For this exercise, retype each line of the material below verbatim and omit any picture.
START Provided material
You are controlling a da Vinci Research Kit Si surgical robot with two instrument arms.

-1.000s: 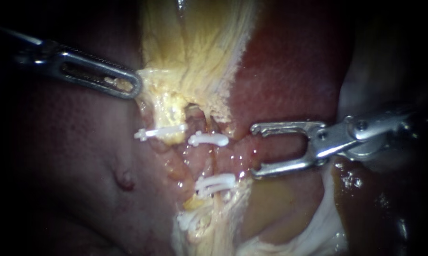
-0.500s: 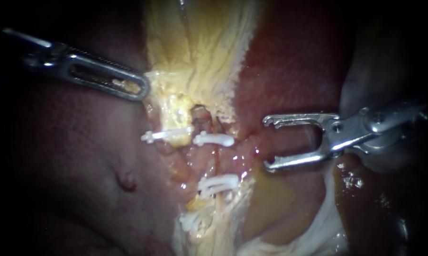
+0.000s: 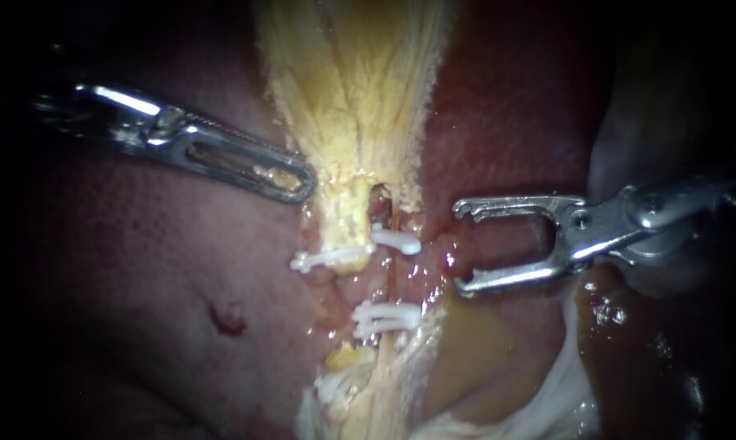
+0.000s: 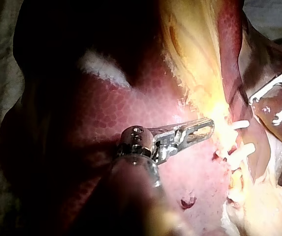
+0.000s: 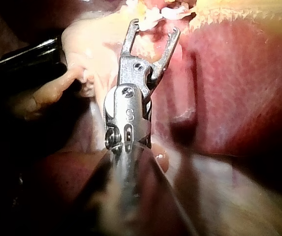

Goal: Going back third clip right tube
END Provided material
Final answer
You are controlling a da Vinci Research Kit Si surgical robot with two instrument arms.

-1.000s: 
-0.500s: 
+0.000s: 
+0.000s: 
+0.000s: 

Goal: Going back third clip right tube

Nothing else belongs in the answer.